Anistia Internacional defende a descriminalização da prática e a discussão sobre o assunto; Jandira Magdalena Cruz e Elizângela Barbosa morreram depois de passar pelo procedimento

Roberta Pennafort, O Estado de S. Paulo

24 de setembro de 2014 | 16h23

Motivada pelas mortes de duas mulheres no estado do Rio vítimas de abortos mal-sucedidos, a ONG Anistia Internacional divulgou nota repudiando a criminalização da prática e defendendo a discussão sobre ela sob a ótica dos direitos humanos. Jandira Magdalena dos Santos Cruz, de 27 anos, e Elizângela Barbosa, de 32 anos, morreram nas últimas quatro semanas ao se submeterem a procedimentos realizados clandestinamente nas cidades do Rio e de Niterói.

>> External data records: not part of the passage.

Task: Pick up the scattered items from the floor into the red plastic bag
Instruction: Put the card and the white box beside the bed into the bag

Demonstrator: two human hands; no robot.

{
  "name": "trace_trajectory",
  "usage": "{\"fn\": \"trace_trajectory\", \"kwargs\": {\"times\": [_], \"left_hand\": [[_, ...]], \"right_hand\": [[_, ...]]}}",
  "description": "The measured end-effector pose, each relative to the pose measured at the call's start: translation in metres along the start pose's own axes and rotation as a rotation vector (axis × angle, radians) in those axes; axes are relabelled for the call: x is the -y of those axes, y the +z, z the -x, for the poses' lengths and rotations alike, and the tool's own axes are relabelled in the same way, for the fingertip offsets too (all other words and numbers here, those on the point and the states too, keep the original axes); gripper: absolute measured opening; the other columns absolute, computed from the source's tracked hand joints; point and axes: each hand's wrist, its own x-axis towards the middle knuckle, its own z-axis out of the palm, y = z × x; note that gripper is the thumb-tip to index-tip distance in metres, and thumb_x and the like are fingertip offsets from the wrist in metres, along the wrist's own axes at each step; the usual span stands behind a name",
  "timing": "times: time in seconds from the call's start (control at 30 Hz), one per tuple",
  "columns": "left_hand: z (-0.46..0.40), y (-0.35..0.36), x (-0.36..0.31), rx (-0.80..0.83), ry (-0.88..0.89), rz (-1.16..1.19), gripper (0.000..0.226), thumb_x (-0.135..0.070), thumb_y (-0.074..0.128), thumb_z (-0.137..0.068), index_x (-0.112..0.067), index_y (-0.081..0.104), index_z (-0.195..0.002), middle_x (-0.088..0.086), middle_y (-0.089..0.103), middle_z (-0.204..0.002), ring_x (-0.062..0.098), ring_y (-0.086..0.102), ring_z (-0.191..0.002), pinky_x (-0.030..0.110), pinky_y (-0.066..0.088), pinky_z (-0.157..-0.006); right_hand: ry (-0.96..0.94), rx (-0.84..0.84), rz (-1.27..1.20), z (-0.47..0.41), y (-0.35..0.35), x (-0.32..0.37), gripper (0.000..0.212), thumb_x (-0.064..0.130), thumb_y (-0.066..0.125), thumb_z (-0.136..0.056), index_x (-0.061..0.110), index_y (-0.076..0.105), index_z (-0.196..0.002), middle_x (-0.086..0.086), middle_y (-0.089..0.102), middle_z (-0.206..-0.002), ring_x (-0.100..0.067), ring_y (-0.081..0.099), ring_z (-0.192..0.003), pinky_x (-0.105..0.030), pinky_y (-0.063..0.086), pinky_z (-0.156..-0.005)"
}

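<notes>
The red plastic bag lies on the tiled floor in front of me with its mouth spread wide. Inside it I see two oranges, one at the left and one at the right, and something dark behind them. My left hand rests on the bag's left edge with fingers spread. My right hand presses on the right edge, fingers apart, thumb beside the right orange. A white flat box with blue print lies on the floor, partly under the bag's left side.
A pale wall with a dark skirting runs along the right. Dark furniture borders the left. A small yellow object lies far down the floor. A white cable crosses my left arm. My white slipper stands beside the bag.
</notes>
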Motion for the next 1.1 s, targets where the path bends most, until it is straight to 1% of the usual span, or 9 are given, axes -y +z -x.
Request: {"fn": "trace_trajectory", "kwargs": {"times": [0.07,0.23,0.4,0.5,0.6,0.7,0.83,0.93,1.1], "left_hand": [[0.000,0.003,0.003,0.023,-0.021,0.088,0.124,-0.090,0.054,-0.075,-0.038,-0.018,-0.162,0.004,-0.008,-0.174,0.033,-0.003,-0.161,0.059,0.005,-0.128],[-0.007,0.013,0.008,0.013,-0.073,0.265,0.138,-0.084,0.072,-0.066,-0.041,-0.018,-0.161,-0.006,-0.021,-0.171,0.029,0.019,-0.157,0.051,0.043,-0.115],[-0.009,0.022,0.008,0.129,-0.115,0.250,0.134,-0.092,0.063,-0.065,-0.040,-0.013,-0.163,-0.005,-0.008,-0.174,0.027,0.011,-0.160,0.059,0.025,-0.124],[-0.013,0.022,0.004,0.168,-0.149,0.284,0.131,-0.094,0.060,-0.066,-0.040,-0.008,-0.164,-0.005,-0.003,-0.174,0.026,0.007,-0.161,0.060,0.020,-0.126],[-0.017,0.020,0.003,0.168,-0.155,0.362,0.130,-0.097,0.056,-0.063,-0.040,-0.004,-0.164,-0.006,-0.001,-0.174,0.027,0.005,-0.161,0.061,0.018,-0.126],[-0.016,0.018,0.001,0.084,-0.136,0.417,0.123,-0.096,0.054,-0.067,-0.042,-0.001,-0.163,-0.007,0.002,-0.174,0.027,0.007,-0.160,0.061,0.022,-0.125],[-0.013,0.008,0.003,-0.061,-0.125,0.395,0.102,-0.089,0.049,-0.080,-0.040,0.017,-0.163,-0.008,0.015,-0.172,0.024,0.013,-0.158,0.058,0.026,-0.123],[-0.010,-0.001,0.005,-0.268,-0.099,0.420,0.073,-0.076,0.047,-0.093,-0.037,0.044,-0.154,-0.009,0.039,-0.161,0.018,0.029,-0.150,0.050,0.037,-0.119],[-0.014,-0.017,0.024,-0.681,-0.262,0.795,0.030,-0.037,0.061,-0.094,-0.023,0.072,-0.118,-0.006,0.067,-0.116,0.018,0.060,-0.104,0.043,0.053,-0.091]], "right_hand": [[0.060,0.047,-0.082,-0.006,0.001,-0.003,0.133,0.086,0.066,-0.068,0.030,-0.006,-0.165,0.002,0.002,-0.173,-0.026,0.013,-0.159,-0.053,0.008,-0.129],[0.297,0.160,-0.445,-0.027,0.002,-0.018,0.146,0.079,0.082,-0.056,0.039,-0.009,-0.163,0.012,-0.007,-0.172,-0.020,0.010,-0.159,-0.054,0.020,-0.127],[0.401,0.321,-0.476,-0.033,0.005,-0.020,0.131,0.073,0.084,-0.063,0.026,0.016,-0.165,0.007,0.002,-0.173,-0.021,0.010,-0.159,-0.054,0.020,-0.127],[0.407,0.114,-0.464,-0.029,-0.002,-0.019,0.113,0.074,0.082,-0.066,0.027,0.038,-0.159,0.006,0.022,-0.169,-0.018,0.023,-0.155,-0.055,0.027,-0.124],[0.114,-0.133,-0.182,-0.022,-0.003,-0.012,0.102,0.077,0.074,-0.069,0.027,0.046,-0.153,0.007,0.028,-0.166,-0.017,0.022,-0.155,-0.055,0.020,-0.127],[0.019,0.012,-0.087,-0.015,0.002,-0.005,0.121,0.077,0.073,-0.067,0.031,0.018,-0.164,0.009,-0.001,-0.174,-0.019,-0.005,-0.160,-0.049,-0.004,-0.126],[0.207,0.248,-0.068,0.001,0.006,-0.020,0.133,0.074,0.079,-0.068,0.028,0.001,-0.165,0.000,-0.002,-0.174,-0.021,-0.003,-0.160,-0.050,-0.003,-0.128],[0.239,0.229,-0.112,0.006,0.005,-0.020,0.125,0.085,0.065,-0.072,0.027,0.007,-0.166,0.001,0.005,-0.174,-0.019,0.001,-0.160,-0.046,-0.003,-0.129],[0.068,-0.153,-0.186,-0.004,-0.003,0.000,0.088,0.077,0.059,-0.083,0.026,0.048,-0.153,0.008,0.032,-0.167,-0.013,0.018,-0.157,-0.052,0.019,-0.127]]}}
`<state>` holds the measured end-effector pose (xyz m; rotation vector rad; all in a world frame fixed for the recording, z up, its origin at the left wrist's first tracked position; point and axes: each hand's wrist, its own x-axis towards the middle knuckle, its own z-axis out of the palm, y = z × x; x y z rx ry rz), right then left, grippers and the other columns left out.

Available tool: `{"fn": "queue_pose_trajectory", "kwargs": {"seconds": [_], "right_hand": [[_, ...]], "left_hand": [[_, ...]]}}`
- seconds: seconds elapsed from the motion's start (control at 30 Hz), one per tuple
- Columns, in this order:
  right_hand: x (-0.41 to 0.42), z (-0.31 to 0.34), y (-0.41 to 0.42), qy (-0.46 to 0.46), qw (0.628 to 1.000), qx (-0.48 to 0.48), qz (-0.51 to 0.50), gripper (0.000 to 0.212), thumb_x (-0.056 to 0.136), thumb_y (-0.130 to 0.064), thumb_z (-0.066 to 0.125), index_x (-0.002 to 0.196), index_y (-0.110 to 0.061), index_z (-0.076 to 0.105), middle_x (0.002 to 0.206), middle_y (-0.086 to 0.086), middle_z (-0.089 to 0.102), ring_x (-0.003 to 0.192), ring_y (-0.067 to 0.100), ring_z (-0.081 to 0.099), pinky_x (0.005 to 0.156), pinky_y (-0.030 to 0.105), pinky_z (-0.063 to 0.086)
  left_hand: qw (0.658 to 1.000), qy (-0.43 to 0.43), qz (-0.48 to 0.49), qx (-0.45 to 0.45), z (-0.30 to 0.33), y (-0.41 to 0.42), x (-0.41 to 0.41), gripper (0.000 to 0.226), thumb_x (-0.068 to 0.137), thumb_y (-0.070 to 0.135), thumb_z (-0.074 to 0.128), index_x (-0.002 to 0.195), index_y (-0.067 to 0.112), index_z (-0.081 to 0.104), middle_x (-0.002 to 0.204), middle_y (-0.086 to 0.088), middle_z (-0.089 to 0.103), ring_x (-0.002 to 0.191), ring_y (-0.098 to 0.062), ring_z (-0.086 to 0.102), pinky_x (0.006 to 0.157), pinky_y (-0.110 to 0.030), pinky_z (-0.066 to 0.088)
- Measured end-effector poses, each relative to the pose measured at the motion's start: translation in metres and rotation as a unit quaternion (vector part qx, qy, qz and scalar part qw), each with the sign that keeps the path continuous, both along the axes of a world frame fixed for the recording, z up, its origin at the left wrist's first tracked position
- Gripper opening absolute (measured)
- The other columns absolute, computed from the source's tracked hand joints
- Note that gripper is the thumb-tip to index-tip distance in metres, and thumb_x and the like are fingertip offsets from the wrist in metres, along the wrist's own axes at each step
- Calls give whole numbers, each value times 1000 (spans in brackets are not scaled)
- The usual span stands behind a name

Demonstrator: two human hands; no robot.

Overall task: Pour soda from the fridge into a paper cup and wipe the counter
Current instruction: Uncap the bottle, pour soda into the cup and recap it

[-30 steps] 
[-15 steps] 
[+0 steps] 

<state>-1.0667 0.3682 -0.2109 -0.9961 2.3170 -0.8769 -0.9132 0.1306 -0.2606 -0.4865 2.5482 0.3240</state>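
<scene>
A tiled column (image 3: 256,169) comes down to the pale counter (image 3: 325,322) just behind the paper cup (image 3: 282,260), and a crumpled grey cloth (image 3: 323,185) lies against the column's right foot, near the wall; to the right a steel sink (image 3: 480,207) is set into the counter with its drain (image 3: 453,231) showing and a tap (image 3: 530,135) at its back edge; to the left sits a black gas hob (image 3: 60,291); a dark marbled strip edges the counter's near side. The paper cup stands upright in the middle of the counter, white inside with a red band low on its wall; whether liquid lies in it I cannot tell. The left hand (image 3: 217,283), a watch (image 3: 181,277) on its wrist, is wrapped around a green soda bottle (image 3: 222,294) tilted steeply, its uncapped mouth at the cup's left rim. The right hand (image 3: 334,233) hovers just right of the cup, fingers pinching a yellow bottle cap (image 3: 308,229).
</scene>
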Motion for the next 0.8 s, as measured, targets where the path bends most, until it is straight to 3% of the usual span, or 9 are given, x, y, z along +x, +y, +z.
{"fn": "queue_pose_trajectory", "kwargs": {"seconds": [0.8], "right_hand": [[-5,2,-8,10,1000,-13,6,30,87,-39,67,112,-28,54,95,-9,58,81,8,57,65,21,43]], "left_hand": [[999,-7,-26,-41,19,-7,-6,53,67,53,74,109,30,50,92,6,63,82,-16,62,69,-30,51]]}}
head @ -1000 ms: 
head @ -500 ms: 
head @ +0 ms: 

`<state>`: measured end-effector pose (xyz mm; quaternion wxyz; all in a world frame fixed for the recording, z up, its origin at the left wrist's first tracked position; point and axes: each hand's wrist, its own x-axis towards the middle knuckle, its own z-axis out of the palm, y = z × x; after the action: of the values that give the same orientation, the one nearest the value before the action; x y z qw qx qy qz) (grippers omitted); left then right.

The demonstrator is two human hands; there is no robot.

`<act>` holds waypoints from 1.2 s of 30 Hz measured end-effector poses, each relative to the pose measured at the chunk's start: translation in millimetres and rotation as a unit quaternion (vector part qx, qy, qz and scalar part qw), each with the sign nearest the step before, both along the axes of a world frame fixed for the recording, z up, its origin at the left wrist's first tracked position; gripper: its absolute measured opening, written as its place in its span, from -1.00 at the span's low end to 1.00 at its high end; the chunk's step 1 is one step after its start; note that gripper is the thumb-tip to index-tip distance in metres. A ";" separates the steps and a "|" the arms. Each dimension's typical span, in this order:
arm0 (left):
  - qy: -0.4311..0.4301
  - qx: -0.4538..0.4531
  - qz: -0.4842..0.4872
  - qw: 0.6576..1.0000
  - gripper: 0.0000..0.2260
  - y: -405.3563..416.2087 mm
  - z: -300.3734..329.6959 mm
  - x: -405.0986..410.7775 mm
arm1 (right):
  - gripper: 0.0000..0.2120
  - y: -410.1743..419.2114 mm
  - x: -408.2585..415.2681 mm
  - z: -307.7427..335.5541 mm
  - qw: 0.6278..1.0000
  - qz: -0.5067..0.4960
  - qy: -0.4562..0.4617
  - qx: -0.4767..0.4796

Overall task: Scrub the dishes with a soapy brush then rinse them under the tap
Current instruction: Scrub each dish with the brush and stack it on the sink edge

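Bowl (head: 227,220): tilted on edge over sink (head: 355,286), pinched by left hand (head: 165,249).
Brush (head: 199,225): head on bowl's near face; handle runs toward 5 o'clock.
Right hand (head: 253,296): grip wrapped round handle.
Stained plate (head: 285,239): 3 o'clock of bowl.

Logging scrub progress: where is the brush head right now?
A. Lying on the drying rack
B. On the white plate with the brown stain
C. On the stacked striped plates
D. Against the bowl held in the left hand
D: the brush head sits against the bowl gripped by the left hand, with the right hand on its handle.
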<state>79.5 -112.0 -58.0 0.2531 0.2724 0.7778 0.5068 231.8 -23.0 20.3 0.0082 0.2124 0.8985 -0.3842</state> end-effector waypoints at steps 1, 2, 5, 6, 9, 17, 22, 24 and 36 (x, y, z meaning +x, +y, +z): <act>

As mortes reforçam "a urgência do debate sobre o tema no país", afirmou a ONG, que defende que o aborto não seja visto como uma questão criminal, e sim de saúde pública e de direitos humanos. "O aborto inseguro é a quinta causa de morte materna no Brasil, de acordo com o DataSUS. Segundo estimativas da Organização Mundial de Saúde, cerca de 1 milhão de abortos ocorrem por ano no País, ou seja, mesmo sendo proibido, as mulheres não deixam de recorrer ao procedimento, e se expõem a este tipo de situação que vimos acontecer com Jandira e Elizângela. Este é um tema que não pode mais ficar fora da agenda pública nacional", aponta Atila Roque, diretor executivo da Anistia Internacional Brasil.

A organização integra a campanha internacional "Meu corpo, meus direitos", que apela aos governos mundo afora pelo respeito aos direitos sexuais e reprodutivos, e para que eles sejam encarados como "direitos humanos universais, indivisíveis e inegáveis".